Task directions: Your job is to set down the listing again exactly as it stands.

Exercise inputs:
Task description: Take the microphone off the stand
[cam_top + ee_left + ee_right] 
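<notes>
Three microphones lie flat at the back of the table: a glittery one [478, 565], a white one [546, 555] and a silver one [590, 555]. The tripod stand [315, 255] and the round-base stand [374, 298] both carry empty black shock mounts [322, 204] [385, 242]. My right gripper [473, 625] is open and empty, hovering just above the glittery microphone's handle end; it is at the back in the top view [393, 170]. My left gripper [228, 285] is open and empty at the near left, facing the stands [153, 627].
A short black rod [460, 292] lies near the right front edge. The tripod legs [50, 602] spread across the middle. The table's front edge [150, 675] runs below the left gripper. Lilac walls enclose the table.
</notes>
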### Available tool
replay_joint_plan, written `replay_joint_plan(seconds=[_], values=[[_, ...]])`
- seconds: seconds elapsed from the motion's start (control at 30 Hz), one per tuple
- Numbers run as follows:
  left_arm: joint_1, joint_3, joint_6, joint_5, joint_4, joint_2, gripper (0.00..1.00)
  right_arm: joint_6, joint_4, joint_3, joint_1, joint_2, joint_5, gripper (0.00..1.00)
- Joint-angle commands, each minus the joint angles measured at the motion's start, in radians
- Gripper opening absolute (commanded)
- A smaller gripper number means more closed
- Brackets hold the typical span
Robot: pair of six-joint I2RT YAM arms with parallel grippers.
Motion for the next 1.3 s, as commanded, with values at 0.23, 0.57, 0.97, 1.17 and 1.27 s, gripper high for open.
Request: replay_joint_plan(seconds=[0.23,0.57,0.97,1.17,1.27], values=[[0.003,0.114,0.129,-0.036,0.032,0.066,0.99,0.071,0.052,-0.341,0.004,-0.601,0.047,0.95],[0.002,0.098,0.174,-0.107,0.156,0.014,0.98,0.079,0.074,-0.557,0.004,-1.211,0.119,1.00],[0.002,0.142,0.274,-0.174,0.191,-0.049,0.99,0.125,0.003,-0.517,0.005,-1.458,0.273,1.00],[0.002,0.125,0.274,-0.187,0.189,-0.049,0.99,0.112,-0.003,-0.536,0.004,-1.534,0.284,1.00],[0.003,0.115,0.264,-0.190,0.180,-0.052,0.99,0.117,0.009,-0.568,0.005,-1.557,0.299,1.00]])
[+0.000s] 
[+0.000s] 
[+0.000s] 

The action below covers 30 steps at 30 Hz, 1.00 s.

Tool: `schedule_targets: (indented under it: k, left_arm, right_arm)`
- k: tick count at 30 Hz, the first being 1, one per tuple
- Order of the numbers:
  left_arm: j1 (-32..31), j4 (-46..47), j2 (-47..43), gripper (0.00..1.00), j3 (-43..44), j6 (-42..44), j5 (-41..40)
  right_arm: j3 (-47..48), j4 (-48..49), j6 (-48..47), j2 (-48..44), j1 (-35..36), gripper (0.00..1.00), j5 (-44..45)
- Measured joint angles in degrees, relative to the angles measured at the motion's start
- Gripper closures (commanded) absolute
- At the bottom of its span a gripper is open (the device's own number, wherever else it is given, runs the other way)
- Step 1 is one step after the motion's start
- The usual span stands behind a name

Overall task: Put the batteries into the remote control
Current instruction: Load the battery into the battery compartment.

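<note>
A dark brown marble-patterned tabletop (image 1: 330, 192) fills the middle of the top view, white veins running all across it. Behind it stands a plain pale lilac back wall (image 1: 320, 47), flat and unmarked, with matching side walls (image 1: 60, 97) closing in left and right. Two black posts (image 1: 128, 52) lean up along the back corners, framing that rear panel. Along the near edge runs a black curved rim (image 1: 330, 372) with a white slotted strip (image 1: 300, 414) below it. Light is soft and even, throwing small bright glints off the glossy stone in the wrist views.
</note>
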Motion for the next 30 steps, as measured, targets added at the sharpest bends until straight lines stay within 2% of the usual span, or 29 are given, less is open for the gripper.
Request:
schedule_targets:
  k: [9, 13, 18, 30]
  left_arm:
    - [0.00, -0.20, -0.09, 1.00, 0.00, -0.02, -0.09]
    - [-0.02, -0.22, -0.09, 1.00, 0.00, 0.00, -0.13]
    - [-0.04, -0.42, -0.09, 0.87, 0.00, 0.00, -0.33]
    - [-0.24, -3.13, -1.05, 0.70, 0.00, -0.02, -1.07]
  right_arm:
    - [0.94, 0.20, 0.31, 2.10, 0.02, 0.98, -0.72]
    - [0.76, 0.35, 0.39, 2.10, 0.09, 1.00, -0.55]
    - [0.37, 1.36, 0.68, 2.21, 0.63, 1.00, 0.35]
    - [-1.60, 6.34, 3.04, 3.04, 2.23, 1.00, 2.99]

Answer to the exercise:
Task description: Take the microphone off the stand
[cam_top + ee_left + ee_right] 
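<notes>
Three microphones lie flat at the back of the table: a glittery one [478, 565], a white one [546, 555] and a silver one [590, 555]. The tripod stand [315, 255] and the round-base stand [374, 298] both carry empty black shock mounts [322, 204] [385, 242]. My right gripper [473, 625] is open and empty, hovering just above the glittery microphone's handle end; it is at the back in the top view [393, 170]. My left gripper [228, 285] is open and empty at the near left, facing the stands [153, 627].
A short black rod [460, 292] lies near the right front edge. The tripod legs [50, 602] spread across the middle. The table's front edge [150, 675] runs below the left gripper. Lilac walls enclose the table.
</notes>
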### Available tool
replay_joint_plan, written `replay_joint_plan(seconds=[_], values=[[_, ...]])`
- seconds: seconds elapsed from the motion's start (control at 30 Hz), one per tuple
- Numbers run as follows:
  left_arm: joint_1, joint_3, joint_6, joint_5, joint_4, joint_2, gripper (0.00..1.00)
  right_arm: joint_6, joint_4, joint_3, joint_1, joint_2, joint_5, gripper (0.00..1.00)
- Joint-angle commands, each minus the joint angles measured at the motion's start, in radians
- Gripper opening absolute (commanded)
- A smaller gripper number means more closed
- Brackets hold the typical span
Robot: pair of six-joint I2RT YAM arms with parallel grippers.
Motion for the next 1.3 s, as commanded, with values at 0.23, 0.57, 0.97, 1.17 and 1.27 s, gripper high for open.
Request: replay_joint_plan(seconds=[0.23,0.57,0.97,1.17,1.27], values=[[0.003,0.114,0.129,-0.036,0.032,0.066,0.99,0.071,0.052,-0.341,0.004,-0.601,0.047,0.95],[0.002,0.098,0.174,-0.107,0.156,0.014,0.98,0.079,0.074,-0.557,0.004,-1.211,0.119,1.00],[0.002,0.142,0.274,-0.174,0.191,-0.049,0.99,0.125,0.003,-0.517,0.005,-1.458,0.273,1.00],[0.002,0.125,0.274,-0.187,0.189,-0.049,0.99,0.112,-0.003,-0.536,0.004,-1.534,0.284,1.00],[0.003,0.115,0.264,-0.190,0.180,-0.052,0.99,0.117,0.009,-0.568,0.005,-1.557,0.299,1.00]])
[+0.000s] 
[+0.000s] 
[+0.000s] 

The action below covers 30 steps at 30 Hz, 1.00 s.

Tool: `schedule_targets: (indented under it: k, left_arm, right_arm)`
- k: tick count at 30 Hz, the first being 1, one per tuple
- Order of the numbers:
  left_arm: j1 (-32..31), j4 (-46..47), j2 (-47..43), gripper (0.00..1.00), j3 (-43..44), j6 (-42..44), j5 (-41..40)
  right_arm: j3 (-47..48), j4 (-48..49), j6 (-48..47), j2 (-48..44), j1 (-35..36), gripper (0.00..1.00), j5 (-44..45)
- Measured joint angles in degrees, relative to the angles measured at the motion's start
- Gripper closures (commanded) absolute
- At the bottom of its span a gripper is open (the device's own number, wherever else it is given, runs the other way)
- Step 1 is one step after the motion's start
- The usual span stands behind a name

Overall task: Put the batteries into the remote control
Current instruction: Load the battery into the battery compartment.

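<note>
A dark brown marble-patterned tabletop (image 1: 330, 192) fills the middle of the top view, white veins running all across it. Behind it stands a plain pale lilac back wall (image 1: 320, 47), flat and unmarked, with matching side walls (image 1: 60, 97) closing in left and right. Two black posts (image 1: 128, 52) lean up along the back corners, framing that rear panel. Along the near edge runs a black curved rim (image 1: 330, 372) with a white slotted strip (image 1: 300, 414) below it. Light is soft and even, throwing small bright glints off the glossy stone in the wrist views.
</note>
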Motion for the next 30 steps, as measured, targets added at the sharpest bends until straight lines stay within 2% of the usual span, or 29 are given, less is open for the gripper.
Request:
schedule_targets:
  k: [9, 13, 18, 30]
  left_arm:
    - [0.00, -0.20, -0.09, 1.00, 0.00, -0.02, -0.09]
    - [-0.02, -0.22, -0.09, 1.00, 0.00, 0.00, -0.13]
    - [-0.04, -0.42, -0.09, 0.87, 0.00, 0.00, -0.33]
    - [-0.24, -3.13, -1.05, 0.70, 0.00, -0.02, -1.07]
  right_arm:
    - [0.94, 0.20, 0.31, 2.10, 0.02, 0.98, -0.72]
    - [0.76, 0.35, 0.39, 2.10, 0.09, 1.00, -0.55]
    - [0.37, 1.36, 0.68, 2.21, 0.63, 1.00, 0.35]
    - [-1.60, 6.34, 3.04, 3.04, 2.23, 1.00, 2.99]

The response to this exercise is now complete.